Players narrowly voted 1,019-959 to approve the proposed CBA, which will expand the season to 17 games and ensures labor peace through the 2030 season.
“Vote is close because you had a group of people who certainly cared about certain issues in the collective bargaining agreement,” Smith said on the ESPN Daily podcast Monday.
Smith cited increases in salaries and benefits for current players as wins in the new deal but said that retired players got something, too.
“In a country where virtually no large company is certainly creating new pensions and certainly not increasing pensions, we are a large corporation in the United States that not only has secured pensions for another three, four generations of players, but also increased the pensions of every former player prior to 2011 and bringing them up to a 2011 standard for their pensions — those things are huge,” he said.
Admitting that the 17-game season was a trade that players had to make, Smith said he believes that striking a deal this year was in the best interest of his union members.

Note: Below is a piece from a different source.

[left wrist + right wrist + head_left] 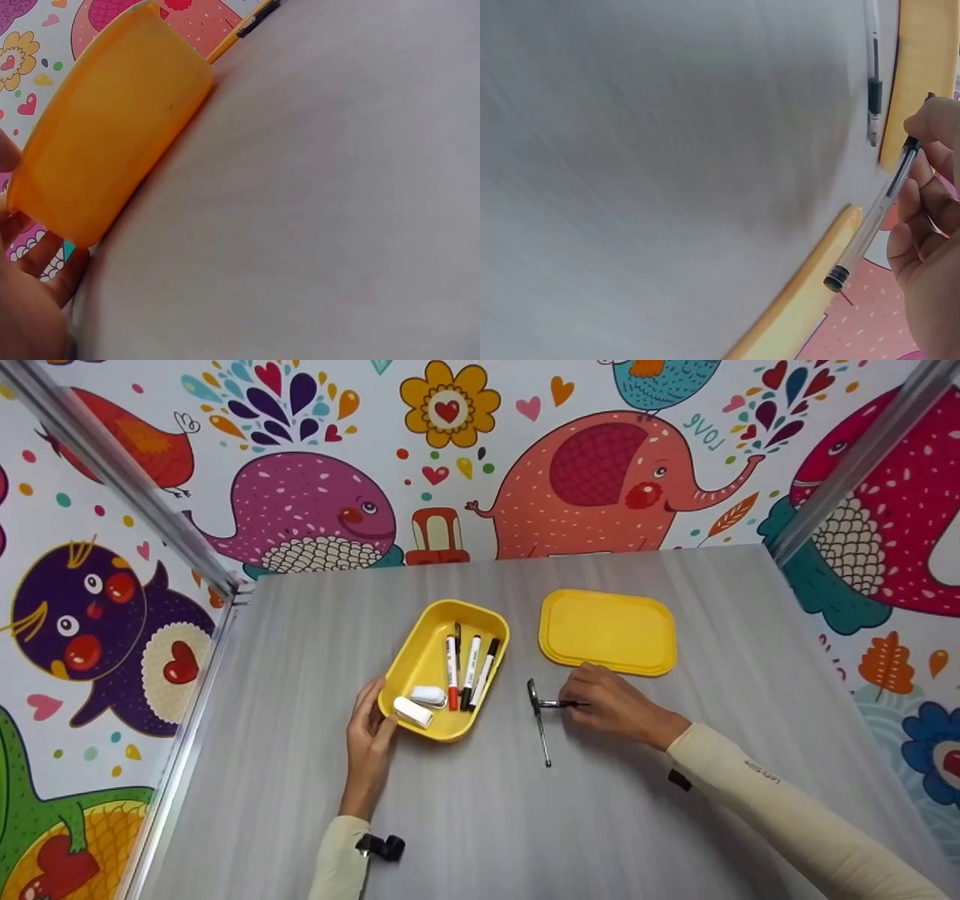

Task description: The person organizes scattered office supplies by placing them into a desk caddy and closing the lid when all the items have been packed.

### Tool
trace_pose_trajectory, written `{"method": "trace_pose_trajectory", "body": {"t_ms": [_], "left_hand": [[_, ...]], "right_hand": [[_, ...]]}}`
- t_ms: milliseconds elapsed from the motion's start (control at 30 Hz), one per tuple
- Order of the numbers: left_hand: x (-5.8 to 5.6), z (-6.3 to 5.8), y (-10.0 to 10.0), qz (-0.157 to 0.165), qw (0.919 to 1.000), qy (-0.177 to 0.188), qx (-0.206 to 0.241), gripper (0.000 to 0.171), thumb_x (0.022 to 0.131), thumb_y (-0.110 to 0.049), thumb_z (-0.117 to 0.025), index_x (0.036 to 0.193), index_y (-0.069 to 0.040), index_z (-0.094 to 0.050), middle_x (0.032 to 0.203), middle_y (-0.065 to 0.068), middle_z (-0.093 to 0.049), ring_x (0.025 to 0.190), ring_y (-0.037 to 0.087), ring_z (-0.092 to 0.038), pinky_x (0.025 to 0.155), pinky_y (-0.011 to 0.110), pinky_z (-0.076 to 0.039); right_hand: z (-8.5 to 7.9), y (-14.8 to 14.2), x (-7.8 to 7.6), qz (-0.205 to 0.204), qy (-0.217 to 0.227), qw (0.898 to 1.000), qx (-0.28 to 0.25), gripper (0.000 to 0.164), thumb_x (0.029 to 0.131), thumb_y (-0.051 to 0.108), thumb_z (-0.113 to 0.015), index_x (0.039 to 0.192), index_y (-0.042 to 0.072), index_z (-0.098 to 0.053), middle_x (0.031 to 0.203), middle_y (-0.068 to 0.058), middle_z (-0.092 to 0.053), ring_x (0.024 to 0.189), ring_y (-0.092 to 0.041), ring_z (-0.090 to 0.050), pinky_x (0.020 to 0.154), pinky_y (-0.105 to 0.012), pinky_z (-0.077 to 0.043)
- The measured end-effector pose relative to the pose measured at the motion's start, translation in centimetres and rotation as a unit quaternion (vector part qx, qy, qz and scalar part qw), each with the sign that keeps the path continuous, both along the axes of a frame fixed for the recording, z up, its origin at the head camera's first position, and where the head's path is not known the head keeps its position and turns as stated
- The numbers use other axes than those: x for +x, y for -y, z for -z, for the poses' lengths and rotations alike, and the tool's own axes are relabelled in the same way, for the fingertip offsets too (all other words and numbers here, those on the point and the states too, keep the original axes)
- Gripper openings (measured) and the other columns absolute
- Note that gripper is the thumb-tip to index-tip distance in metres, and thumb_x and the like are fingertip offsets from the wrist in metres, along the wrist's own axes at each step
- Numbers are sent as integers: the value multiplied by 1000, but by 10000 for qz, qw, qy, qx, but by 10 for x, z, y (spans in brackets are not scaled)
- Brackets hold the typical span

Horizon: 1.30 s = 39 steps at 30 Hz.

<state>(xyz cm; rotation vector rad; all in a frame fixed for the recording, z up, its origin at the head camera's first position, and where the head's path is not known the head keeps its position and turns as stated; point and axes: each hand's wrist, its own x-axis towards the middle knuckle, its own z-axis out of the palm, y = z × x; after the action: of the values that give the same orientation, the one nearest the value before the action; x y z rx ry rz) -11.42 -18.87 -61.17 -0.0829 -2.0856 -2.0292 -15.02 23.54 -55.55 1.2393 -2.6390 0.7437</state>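
Note:
My left hand (369, 739) grips the near-left corner of a yellow plastic box (386, 690), thumb and fingers on its walls. The box's outer side (112, 135) fills the upper left of the left wrist view. My right hand (611, 705) pinches a clear-barrelled pen (877, 214) with black ends, just above the table. A second clear pen (543, 739) with a black grip lies between the box and my right hand. Inside the box are a red-capped marker (451, 675), two black-capped markers (471, 667), a dark pen (457, 641) and two small white blocky objects (412, 711).
Beyond my right hand lies a flat yellow lid (607, 630), close to my knuckles. The grey wood-grain table (480, 825) meets cartoon-printed walls (450, 472) at the back and sides. Metal posts (127, 472) stand at the corners.

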Motion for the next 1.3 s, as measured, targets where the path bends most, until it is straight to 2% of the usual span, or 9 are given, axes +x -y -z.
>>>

“The leverage that we had now was strong, and it’s known leverage,” he said. “We know when the TV contracts expire. We know what the economy was projected to look like, and that was even before the things that have happened in the last 72 hours. I certainly hear people who say, ‘Look, you guys are going to have as much if not more leverage next year.’ Well the only thing I would say to that is, negotiating a deal where if the answer is ‘no’ that you find yourself out of work, I would argue that is less leverage than what we have now.”